#### WHAT YOU NEED TO DO
In the listing below, the answer starts at the line that has "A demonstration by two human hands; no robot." and stops after the line that has "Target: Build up"; please repeat that part exactly and nothing more.

____________

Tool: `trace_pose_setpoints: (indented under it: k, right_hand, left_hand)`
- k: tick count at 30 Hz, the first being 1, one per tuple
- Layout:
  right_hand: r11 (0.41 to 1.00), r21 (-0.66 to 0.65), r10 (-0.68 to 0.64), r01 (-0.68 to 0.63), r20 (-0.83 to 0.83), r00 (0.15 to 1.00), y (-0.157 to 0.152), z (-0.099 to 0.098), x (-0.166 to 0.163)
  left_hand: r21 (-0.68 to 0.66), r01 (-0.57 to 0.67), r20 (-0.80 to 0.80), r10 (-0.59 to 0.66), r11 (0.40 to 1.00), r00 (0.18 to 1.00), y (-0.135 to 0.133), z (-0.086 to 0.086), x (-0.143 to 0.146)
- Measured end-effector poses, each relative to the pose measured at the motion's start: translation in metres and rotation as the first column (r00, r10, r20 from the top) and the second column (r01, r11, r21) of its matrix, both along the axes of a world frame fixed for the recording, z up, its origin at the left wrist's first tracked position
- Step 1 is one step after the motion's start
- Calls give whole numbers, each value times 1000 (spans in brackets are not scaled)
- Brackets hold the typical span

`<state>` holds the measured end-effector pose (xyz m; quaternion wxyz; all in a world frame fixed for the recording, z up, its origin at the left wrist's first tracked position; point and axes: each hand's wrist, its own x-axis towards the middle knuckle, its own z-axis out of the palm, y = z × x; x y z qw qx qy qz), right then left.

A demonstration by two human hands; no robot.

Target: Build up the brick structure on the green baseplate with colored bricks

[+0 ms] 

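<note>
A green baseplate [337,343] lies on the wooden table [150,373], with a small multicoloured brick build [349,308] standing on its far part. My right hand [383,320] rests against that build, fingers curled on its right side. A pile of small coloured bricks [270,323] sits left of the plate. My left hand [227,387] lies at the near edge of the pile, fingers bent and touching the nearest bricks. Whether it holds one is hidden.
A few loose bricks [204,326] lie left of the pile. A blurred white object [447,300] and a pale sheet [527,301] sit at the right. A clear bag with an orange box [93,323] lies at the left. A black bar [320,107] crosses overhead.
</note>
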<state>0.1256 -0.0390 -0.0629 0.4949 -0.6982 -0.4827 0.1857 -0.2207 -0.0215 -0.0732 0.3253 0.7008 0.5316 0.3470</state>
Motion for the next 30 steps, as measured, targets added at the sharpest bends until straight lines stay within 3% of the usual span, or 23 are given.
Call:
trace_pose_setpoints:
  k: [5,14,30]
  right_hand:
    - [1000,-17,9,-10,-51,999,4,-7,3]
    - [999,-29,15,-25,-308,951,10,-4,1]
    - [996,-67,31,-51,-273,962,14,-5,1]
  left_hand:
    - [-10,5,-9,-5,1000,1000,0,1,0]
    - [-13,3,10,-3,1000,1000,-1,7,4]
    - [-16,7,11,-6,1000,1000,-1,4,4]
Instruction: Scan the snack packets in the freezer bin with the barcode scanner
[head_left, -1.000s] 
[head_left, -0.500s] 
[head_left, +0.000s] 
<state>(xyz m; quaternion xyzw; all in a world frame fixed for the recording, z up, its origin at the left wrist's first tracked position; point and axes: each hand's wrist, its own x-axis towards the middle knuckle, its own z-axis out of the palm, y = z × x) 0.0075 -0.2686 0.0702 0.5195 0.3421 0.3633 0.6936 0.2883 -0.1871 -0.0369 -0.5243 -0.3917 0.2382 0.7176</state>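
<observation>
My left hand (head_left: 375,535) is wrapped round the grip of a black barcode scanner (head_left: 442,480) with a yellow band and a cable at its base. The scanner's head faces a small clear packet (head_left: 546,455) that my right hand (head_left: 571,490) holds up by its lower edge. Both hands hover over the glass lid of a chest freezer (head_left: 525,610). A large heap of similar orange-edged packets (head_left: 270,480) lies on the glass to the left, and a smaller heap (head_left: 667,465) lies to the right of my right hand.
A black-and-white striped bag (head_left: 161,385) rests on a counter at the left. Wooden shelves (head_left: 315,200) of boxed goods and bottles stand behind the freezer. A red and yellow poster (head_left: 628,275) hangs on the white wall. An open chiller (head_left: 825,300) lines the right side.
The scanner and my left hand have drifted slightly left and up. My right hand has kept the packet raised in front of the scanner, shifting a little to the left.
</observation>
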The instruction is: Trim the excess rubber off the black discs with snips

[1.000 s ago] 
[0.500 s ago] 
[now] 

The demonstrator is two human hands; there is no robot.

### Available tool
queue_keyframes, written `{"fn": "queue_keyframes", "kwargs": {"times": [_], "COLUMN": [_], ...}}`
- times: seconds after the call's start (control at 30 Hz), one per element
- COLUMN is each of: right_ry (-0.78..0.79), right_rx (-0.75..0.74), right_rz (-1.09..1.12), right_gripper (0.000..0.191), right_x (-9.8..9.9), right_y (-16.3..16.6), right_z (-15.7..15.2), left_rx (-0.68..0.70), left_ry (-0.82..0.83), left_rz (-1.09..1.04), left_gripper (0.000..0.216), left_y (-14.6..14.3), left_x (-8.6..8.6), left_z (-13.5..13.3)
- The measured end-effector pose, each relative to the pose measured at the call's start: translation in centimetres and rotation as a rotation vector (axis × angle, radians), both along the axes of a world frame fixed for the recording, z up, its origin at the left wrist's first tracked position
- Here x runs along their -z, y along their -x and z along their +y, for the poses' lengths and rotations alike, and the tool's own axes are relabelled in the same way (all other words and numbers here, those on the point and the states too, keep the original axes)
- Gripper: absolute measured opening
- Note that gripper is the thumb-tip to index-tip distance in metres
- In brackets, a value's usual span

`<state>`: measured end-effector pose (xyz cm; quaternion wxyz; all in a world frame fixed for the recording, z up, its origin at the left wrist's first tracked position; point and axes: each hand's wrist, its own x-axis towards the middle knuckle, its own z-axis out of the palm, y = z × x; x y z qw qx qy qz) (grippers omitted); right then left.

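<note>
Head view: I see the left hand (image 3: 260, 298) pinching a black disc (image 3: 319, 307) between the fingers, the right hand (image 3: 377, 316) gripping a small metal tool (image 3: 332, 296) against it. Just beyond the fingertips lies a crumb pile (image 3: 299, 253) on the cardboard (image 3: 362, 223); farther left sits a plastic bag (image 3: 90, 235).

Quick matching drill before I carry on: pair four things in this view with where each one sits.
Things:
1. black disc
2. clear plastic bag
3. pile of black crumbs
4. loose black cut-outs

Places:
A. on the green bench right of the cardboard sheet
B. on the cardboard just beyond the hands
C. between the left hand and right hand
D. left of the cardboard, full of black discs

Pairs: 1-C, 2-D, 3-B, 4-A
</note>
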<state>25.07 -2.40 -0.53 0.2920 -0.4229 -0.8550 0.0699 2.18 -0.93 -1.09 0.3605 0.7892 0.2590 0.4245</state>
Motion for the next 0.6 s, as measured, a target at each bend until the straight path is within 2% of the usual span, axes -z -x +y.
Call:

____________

#### RESPONSE
A demonstration by two human hands; no robot.

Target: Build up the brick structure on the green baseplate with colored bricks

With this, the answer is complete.